WHAT YOU NEED TO DO: Determine how many lines of the material hold the string "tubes" and reply with only that number.

──────────────────────────────

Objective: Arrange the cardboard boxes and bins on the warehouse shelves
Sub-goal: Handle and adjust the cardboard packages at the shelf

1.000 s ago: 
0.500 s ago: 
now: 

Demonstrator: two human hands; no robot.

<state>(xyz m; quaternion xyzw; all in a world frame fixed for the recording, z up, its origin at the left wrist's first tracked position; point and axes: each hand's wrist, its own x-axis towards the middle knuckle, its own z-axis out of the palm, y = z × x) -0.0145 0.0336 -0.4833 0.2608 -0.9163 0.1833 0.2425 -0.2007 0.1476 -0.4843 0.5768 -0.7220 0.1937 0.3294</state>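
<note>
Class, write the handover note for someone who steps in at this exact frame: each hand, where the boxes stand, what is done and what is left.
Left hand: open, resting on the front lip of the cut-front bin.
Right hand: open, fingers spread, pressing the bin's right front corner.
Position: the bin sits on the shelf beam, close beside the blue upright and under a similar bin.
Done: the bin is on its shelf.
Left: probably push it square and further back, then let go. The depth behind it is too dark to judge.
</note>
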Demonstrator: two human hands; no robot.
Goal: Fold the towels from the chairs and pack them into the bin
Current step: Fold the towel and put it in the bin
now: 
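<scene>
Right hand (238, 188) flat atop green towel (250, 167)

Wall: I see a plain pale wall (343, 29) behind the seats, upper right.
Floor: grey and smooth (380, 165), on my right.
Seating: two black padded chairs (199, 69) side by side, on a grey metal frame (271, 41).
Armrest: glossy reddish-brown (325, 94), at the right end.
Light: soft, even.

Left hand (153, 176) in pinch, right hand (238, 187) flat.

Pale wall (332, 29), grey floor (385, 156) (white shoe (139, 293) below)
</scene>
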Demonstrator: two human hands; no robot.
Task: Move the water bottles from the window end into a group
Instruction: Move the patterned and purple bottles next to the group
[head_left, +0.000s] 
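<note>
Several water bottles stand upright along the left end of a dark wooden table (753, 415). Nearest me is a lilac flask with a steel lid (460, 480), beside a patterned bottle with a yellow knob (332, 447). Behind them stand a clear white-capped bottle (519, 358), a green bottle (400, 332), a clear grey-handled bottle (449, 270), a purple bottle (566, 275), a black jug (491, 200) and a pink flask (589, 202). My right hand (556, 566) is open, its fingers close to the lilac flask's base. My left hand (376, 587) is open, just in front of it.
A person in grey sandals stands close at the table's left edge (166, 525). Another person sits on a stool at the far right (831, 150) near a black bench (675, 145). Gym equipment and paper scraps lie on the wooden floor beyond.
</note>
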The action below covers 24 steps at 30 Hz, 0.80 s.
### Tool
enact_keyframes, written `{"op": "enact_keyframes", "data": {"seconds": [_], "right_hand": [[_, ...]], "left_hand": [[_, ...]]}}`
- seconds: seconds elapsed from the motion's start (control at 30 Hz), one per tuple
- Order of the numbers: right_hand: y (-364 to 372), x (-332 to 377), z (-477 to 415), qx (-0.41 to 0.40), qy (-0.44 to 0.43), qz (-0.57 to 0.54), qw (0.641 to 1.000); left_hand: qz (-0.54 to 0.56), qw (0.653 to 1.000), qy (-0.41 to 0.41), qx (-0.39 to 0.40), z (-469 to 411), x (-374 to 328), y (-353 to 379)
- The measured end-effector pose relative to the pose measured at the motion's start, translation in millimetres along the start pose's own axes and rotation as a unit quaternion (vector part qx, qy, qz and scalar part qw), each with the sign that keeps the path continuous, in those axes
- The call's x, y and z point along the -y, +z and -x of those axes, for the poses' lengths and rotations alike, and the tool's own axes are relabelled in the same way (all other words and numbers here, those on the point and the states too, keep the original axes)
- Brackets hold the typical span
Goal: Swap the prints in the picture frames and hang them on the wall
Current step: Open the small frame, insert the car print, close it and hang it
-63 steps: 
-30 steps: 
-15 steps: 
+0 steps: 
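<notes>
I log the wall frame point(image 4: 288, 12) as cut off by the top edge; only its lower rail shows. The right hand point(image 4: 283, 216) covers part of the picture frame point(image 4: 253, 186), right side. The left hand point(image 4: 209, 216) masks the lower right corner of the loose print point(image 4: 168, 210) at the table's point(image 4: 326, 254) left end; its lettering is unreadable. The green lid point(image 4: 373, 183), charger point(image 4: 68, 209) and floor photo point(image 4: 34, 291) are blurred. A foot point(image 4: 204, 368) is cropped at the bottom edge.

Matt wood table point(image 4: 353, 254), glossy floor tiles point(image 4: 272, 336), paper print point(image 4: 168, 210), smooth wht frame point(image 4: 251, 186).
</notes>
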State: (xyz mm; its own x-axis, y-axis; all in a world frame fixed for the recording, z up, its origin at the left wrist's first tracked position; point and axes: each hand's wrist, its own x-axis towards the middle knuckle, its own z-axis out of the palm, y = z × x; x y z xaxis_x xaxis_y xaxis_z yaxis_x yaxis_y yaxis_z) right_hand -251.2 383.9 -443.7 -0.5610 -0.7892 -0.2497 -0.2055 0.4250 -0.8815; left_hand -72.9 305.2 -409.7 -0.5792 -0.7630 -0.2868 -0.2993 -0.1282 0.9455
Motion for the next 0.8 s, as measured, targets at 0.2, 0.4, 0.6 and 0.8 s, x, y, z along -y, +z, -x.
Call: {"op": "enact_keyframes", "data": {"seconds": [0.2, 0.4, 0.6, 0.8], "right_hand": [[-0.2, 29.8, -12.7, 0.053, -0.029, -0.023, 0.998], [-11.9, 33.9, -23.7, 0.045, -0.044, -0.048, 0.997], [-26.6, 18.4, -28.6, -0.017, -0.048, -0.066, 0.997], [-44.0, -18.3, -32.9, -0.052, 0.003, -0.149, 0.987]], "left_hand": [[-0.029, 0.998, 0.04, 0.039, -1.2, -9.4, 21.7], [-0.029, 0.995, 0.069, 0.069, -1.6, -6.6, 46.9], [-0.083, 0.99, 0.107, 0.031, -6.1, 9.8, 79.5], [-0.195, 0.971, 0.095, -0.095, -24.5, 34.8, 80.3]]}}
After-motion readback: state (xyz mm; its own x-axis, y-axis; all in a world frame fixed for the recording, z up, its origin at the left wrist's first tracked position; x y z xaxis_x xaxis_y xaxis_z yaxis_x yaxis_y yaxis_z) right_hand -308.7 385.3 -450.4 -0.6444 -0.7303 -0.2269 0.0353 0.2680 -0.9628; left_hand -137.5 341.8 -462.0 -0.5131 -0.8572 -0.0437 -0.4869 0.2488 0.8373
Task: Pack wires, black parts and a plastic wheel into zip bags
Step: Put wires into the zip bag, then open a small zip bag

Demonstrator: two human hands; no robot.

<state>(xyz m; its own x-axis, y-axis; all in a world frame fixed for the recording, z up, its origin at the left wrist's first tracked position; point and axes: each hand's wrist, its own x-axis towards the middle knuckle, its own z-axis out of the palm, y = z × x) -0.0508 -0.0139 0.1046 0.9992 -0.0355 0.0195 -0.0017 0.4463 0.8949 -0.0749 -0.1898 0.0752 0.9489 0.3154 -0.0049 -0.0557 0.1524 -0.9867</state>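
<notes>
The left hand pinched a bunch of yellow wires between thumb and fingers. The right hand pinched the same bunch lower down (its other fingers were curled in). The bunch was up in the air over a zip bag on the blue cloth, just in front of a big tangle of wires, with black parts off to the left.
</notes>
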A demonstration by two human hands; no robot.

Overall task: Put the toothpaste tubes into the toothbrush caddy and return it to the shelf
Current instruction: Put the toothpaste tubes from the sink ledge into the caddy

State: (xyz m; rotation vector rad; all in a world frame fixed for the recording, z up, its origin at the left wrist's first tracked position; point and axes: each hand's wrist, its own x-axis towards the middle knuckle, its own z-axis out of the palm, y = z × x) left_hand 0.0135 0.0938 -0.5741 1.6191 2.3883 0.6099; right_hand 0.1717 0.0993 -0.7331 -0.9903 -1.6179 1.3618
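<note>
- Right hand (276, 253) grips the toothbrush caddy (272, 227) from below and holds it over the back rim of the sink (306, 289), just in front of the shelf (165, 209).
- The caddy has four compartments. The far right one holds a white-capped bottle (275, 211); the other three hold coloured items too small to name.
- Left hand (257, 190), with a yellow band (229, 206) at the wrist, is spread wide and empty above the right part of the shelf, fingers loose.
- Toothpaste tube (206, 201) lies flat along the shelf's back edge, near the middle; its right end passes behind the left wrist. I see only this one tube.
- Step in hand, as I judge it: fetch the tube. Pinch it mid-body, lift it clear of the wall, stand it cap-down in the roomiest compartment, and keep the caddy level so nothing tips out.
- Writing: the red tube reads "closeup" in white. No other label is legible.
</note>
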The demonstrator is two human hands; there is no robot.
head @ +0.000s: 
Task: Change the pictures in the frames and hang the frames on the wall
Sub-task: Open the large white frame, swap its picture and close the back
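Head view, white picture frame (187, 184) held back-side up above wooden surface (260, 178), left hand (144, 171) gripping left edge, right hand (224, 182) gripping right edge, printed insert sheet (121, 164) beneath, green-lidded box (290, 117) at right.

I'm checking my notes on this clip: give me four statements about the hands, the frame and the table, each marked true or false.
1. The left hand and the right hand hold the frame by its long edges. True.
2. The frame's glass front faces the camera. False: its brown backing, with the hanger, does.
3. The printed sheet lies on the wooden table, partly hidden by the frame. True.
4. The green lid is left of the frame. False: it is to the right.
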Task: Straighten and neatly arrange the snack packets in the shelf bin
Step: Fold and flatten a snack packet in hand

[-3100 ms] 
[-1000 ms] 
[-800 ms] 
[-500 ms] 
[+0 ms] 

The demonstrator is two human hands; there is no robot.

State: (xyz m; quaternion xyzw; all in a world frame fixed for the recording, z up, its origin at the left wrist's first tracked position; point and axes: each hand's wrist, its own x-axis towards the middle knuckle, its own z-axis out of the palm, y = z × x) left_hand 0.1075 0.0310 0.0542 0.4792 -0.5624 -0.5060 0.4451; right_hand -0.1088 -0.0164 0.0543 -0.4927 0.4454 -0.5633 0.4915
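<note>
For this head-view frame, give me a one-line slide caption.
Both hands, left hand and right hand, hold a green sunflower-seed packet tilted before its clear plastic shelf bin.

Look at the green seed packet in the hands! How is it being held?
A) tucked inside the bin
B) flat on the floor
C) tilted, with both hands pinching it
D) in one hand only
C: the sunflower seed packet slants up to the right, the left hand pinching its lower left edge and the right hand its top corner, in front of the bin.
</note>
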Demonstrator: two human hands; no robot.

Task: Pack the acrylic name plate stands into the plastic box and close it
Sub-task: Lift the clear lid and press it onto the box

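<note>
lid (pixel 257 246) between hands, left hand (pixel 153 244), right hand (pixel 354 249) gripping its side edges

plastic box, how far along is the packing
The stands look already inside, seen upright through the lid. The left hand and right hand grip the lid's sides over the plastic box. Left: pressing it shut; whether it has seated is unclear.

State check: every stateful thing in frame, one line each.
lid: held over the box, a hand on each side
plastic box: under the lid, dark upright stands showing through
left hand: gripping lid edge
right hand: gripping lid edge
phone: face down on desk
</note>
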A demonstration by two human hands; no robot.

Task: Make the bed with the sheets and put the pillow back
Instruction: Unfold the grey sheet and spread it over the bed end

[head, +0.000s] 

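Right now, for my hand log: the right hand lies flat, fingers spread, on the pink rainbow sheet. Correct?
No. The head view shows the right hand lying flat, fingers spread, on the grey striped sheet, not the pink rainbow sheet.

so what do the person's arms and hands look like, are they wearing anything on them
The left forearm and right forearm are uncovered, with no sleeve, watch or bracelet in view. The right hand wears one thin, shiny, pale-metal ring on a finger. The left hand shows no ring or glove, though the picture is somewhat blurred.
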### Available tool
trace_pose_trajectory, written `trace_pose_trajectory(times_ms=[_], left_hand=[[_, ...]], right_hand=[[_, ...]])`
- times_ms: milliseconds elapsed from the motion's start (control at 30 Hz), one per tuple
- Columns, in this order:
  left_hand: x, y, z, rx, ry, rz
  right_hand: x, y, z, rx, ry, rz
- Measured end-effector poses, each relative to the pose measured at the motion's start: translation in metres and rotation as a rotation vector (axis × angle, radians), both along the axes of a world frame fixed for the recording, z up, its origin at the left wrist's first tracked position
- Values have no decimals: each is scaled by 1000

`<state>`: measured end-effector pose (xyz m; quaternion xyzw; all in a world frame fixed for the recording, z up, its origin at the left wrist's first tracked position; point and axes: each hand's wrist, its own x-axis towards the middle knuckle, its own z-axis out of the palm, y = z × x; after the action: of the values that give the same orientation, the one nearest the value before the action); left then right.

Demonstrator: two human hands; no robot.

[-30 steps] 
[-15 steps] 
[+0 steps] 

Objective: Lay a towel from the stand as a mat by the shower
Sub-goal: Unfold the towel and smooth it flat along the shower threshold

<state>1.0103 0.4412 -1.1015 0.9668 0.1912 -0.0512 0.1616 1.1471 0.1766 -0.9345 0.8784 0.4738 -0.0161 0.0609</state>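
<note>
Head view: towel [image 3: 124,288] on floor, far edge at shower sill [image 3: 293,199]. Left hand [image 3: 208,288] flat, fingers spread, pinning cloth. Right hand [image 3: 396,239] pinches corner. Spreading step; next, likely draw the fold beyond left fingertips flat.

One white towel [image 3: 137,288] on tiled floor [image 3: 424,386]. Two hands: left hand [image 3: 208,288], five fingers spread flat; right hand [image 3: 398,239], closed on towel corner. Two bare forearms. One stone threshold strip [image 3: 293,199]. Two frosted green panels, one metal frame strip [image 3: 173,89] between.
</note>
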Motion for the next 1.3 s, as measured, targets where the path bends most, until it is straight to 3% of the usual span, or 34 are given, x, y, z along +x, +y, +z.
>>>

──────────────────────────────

ANSWER SPACE: 2